DM: Mr French, you also believe, don’t you, that we have a specifically British problem for our airlines in the form of air passenger duty?
JF: Well again, if you just look at our business, Flybe, Willie Walsh recently, the boss of British Airways IEG was complaining that his APD bill is now 4% of his revenue. Our APD bill, tax bill by the government, is now 11%. A family of four wanting to go back to Edinburgh to see their grandparents for Christmas, say from Southampton or Exeter, are paying £100 tax for that privilege. If you go by train, not only are they only going to pay about £400 on their ticket but the government is going to put £400 in to match that rail fare. No, air travel, the domestic air passenger is being penalised in a way they have never been done before. This idea of being taxed both ways on a domestic flight is proving to be punitive. Domestic air travel has fallen 25% in the last five years.
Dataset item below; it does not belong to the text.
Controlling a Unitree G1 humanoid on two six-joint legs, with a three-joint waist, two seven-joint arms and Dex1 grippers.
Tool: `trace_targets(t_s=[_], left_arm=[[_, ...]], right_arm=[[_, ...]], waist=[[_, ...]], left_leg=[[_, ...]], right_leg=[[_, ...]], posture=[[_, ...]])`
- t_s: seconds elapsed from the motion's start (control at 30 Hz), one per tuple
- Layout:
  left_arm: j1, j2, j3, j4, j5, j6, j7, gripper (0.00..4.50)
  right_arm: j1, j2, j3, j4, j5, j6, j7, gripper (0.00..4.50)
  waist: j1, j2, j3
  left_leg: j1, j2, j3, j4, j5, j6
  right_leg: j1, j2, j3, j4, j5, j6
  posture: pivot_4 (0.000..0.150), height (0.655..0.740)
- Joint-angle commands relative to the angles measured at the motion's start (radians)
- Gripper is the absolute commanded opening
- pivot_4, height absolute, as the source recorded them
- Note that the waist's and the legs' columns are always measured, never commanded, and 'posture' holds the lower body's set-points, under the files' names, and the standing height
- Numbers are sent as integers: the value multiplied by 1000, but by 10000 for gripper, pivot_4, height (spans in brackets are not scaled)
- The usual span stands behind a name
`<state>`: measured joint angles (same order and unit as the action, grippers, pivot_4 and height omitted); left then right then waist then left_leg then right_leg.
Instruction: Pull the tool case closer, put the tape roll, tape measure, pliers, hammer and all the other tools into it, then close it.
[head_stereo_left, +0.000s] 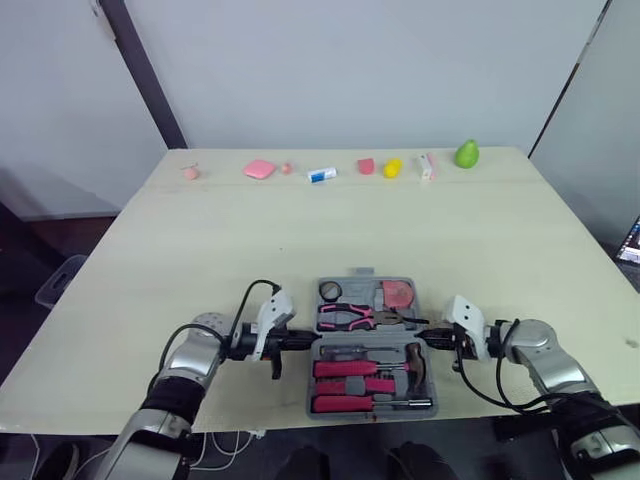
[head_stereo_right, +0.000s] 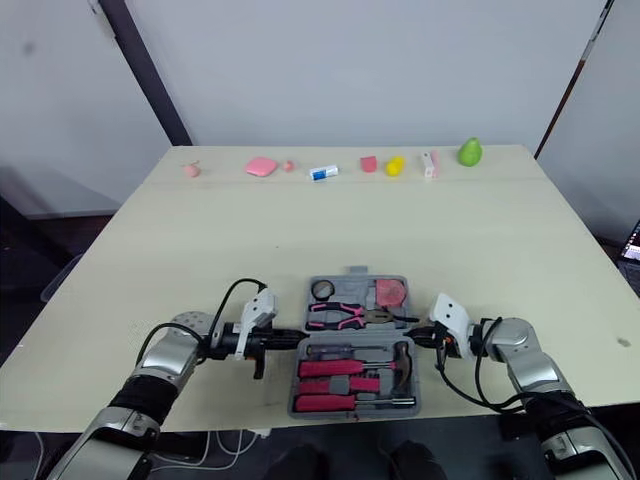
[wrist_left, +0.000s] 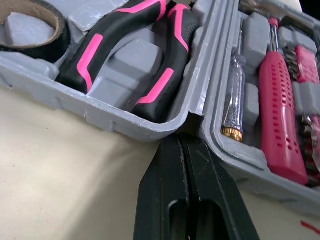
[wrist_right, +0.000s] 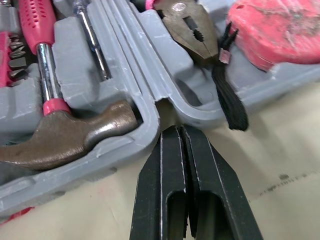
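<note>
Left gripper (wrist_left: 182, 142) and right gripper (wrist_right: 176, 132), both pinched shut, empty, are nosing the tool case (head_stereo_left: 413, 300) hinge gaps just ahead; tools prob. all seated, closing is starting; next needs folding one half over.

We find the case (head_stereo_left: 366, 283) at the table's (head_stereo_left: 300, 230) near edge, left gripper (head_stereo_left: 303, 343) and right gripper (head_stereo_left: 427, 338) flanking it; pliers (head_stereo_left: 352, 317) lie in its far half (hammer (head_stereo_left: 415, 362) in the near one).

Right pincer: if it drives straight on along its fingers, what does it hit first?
The tool case: the shut right pincer points at the seam between its two halves, tips seemingly almost at the grey rim. The hammer lies just inside that rim.
</note>
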<state>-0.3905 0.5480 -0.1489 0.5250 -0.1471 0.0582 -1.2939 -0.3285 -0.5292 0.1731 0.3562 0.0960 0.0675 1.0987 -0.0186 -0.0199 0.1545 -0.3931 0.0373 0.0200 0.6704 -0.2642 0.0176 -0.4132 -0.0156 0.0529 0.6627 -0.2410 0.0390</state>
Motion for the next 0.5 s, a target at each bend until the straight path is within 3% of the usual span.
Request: trace_targets(t_s=[0.03,0.13,0.37,0.4,0.5], left_arm=[[33,31,67,-31,-52,-42,-8,0],[60,40,131,-100,-113,-69,-3,0],[195,77,149,-407,-259,63,-68,0],[206,78,133,-439,-262,83,-67,0],[225,70,83,-495,-243,109,-59,0]], right_arm=[[-1,-33,-82,-29,72,47,8,659],[-21,-52,-132,-19,129,113,22,7768],[-149,-18,-179,74,215,358,-8,41596],[-177,-11,-175,91,218,395,-14,43933],[-265,25,-170,155,223,484,-46,43933]], waist=[[0,0,0],[2,0,0],[-3,0,0],[-2,0,0],[1,1,1]], left_leg=[[0,0,0,0,0,0],[0,0,-1,0,0,0],[0,1,0,0,0,0],[0,1,0,0,0,0],[0,1,-1,0,0,0]], right_leg=[[0,0,0,0,0,0],[0,0,0,0,0,0],[0,-1,1,0,0,0],[0,-1,1,0,0,0],[0,0,-1,0,0,0]], posture=[[1500,7400],[1500,7400],[1500,7400],[1500,7400],[1500,7400]])
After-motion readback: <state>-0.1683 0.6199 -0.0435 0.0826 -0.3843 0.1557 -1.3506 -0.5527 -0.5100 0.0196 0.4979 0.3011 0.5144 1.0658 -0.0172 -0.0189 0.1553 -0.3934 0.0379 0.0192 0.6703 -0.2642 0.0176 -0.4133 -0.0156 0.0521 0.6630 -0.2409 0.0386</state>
I understand the arguments of rail travel from London to Paris, Brussels, Manchester or Birmingham but you try and catch a train from Southampton to Edinburgh or Manchester to Belfast or Exeter to Glasgow, you can’t do those things and regional air traffic is key to helping regional communities thrive and survive. The current doubling of transport tax for domestic passengers is punitive and is crippling the industry.
DM: Well, Mr French, thank you very much indeed for sharing your thoughts with us there on that transport policy in particular reference there to airlines. That’s Jim French there, chairman and chief executive of one of Europe’s largest airlines, Flybe.